The task
Print, from the listing below, the lines starting at the line containing "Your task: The" and ending at the line containing "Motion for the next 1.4", exactly as they stand, and print nothing else.

--- Available data Enclosed Below ---

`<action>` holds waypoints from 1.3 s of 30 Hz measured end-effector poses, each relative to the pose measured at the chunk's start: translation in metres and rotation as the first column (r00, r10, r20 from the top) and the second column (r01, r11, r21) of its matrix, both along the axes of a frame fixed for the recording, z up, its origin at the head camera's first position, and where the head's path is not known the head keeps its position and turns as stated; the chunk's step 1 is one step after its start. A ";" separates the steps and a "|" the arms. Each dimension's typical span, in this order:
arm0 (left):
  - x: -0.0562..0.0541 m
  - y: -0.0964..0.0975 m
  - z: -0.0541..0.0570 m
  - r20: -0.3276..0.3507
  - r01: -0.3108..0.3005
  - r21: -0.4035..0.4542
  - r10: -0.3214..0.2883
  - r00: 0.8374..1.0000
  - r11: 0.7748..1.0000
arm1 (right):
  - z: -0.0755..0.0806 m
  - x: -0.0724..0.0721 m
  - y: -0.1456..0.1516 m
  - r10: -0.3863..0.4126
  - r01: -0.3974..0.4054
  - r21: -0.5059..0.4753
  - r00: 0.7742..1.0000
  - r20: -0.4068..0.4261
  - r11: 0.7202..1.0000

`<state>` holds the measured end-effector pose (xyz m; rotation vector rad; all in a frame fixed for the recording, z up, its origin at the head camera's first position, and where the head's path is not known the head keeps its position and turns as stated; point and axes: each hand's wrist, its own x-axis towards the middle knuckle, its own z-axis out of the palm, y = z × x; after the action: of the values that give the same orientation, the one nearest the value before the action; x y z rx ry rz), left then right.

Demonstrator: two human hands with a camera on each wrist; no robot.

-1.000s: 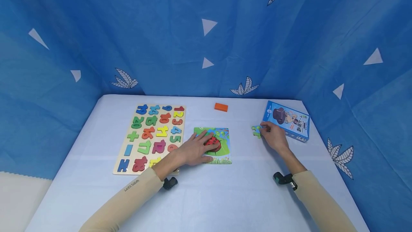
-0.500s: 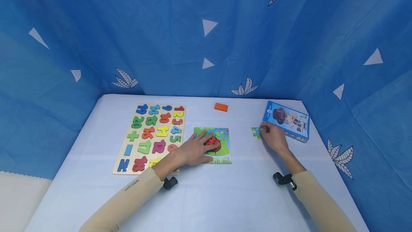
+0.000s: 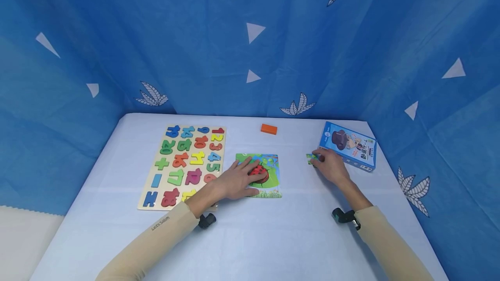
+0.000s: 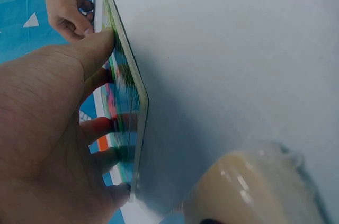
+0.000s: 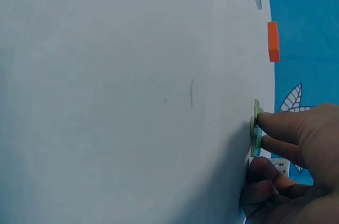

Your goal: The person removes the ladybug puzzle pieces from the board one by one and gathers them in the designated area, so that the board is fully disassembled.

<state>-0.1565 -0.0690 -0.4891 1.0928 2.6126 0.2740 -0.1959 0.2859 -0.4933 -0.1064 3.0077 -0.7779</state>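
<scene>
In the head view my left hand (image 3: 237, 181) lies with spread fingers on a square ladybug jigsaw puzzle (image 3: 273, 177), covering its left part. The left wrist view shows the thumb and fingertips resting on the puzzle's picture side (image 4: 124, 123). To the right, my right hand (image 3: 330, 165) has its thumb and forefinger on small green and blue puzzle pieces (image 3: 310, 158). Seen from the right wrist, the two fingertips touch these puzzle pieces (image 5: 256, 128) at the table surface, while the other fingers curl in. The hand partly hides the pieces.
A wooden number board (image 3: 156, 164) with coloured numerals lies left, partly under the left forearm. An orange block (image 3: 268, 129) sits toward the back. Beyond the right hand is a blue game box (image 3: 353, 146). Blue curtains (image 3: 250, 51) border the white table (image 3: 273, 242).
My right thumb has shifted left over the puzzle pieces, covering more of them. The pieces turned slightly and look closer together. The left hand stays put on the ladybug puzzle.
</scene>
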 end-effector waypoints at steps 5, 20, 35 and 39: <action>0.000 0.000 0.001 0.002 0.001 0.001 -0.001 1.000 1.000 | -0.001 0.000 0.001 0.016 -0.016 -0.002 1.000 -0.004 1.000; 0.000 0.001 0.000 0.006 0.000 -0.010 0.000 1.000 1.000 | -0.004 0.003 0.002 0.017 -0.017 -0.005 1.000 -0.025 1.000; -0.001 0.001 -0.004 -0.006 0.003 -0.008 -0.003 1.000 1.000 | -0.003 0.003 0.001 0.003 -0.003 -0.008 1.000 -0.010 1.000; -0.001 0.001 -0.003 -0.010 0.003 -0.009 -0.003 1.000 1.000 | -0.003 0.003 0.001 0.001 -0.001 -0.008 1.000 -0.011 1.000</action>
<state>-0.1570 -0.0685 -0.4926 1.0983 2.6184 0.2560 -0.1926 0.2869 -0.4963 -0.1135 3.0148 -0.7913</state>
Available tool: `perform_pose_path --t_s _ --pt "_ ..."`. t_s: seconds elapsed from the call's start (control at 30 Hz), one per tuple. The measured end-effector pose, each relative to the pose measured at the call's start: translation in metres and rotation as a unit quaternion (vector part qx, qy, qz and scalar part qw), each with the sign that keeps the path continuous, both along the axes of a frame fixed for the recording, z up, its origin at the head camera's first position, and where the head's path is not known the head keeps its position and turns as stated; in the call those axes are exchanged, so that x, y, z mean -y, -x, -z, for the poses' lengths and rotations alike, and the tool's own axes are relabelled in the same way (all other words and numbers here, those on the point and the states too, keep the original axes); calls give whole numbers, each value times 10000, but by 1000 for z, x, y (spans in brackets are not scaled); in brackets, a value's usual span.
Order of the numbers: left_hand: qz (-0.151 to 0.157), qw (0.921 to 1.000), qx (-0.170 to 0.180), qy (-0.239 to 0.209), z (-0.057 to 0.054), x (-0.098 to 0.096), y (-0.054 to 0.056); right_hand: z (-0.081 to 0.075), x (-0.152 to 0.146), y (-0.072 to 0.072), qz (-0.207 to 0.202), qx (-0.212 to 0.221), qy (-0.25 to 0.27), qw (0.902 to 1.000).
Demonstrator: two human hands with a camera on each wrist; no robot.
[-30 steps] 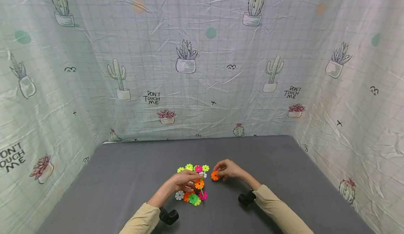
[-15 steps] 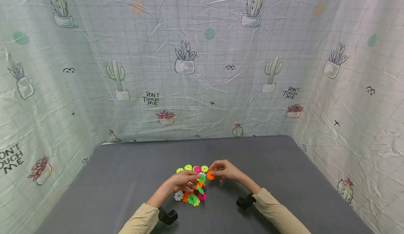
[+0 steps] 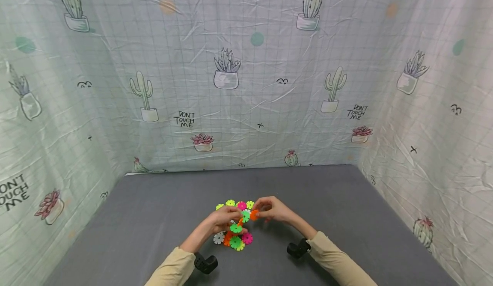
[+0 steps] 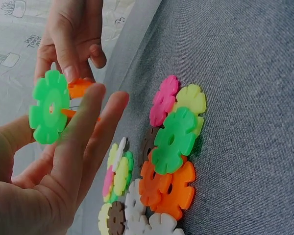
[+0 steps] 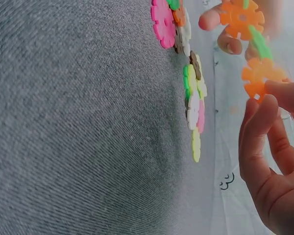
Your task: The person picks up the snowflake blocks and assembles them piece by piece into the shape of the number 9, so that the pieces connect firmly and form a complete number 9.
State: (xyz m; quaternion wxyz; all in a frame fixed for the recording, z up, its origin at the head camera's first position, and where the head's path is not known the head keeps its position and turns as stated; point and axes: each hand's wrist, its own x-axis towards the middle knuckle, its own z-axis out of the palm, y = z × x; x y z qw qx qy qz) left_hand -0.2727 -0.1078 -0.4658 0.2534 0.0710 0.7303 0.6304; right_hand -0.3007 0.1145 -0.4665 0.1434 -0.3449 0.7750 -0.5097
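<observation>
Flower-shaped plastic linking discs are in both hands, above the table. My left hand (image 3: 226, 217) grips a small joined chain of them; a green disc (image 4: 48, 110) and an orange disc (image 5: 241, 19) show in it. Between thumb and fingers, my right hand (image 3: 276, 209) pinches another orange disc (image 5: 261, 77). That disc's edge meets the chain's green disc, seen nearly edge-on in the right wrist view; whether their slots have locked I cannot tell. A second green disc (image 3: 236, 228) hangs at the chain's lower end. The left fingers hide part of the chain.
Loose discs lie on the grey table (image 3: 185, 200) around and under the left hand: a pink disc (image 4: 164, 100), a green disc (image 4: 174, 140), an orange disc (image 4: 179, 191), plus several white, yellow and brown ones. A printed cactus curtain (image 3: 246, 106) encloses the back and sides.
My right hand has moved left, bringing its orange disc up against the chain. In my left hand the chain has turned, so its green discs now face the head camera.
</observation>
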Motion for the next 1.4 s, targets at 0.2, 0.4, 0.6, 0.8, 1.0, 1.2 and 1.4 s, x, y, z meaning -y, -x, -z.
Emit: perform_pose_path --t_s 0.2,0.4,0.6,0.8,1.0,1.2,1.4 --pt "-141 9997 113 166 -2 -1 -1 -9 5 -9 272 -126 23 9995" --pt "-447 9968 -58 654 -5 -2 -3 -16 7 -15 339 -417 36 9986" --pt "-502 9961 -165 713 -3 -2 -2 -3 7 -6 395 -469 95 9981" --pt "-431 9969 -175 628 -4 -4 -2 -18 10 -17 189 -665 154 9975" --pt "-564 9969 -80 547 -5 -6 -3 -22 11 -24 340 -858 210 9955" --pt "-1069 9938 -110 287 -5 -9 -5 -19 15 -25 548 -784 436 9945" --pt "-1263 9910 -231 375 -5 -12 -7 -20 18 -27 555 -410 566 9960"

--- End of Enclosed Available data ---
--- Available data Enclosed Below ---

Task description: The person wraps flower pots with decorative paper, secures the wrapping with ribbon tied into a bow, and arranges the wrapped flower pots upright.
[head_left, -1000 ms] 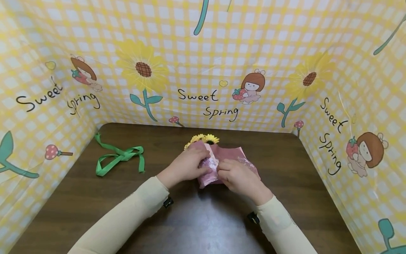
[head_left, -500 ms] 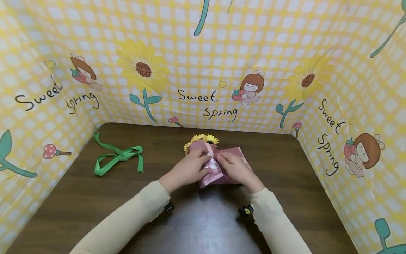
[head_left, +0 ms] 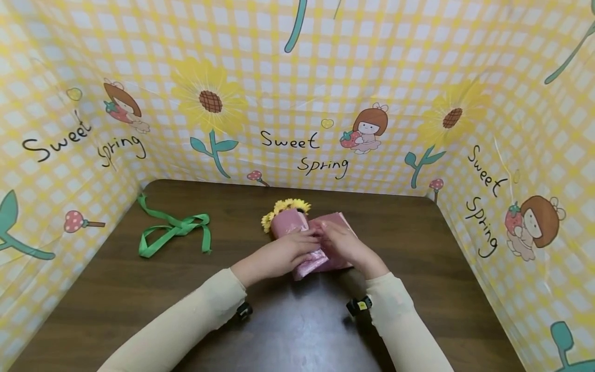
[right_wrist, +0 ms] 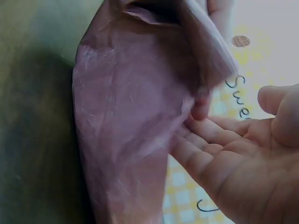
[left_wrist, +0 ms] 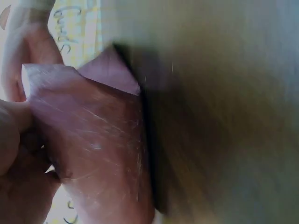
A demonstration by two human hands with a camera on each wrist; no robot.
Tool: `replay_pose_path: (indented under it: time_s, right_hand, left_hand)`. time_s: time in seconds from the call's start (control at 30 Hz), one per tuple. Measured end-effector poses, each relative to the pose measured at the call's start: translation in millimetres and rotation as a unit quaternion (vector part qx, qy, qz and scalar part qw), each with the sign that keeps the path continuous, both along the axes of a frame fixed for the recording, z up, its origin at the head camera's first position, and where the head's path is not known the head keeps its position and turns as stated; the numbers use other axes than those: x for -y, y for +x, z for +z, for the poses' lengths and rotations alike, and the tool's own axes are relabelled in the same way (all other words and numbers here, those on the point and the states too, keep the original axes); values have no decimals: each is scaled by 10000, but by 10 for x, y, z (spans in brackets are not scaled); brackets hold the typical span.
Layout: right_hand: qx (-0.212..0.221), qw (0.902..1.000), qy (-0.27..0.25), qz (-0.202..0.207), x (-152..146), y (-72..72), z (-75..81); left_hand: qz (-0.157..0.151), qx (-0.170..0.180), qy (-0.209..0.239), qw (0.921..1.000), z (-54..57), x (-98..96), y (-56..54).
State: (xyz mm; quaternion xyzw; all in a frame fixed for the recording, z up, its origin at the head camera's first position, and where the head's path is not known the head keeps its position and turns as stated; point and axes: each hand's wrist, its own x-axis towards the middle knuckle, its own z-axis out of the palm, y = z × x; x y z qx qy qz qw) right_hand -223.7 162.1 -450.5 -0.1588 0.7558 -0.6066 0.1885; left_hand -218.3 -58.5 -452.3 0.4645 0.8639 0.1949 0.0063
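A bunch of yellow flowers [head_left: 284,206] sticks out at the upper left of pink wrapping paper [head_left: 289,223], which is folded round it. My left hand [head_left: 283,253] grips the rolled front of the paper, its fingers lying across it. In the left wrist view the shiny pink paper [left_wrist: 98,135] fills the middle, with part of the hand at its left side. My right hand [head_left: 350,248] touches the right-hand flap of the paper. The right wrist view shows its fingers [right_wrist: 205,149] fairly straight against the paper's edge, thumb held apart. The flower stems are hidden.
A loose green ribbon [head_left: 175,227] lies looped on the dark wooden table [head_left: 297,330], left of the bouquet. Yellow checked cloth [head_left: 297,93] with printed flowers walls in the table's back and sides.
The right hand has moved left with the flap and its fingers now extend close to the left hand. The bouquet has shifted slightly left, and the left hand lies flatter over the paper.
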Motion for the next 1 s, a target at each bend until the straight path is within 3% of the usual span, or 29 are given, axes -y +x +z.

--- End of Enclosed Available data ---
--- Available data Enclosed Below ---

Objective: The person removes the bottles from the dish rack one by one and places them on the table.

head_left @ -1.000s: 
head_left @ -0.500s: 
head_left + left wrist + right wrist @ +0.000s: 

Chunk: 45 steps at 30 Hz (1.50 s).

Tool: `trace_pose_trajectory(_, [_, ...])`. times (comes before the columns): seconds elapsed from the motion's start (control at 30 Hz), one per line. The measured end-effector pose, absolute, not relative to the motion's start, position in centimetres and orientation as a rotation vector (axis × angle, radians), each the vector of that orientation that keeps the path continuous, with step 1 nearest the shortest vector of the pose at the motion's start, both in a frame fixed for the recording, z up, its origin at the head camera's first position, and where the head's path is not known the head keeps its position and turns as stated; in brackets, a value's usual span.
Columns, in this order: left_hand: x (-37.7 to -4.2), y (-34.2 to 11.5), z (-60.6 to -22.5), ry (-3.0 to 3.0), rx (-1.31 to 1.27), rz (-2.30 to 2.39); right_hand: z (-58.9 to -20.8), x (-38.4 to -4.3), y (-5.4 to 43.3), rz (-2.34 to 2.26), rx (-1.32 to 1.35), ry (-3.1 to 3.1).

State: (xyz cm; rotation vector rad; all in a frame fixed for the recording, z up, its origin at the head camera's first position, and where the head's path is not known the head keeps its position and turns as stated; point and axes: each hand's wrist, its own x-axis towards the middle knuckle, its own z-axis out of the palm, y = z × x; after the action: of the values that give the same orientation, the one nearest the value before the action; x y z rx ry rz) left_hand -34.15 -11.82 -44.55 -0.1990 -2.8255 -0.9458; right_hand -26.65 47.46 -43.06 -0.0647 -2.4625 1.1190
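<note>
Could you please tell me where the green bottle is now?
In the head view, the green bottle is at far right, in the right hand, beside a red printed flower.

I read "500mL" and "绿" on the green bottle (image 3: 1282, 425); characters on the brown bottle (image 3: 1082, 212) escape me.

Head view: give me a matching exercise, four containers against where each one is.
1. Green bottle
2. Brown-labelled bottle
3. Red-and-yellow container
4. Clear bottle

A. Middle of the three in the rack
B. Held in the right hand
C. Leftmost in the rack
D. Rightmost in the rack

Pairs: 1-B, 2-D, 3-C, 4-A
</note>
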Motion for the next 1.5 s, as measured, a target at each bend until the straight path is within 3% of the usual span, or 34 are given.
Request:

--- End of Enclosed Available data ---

Answer space
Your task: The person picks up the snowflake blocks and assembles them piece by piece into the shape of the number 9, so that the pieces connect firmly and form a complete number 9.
State: (xyz m; quaternion wxyz; all in a frame fixed for the recording, z up, its origin at the head camera's first position, and where the head's path is not known the head keeps its position and turns as stated; point and axes: each hand's wrist, its own x-axis towards the middle knuckle, its own z-axis out of the palm, y = z × x; x y z qw qx qy qz) left_hand -0.2727 -0.1078 -0.4658 0.2534 0.0710 0.7303 0.6304; right_hand -0.3007 0.1145 -0.4665 0.1434 -0.3449 0.7750 -0.5097
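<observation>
Flower-shaped plastic linking discs are in both hands, above the table. My left hand (image 3: 226, 217) grips a small joined chain of them; a green disc (image 4: 48, 110) and an orange disc (image 5: 241, 19) show in it. Between thumb and fingers, my right hand (image 3: 276, 209) pinches another orange disc (image 5: 261, 77). That disc's edge meets the chain's green disc, seen nearly edge-on in the right wrist view; whether their slots have locked I cannot tell. A second green disc (image 3: 236, 228) hangs at the chain's lower end. The left fingers hide part of the chain.
Loose discs lie on the grey table (image 3: 185, 200) around and under the left hand: a pink disc (image 4: 164, 100), a green disc (image 4: 174, 140), an orange disc (image 4: 179, 191), plus several white, yellow and brown ones. A printed cactus curtain (image 3: 246, 106) encloses the back and sides.
My right hand has moved left, bringing its orange disc up against the chain. In my left hand the chain has turned, so its green discs now face the head camera.
</observation>
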Motion for the next 1.4 s, targets at 0.2, 0.4, 0.6, 0.8, 1.0, 1.2 and 1.4 s, x, y, z meaning -y, -x, -z.

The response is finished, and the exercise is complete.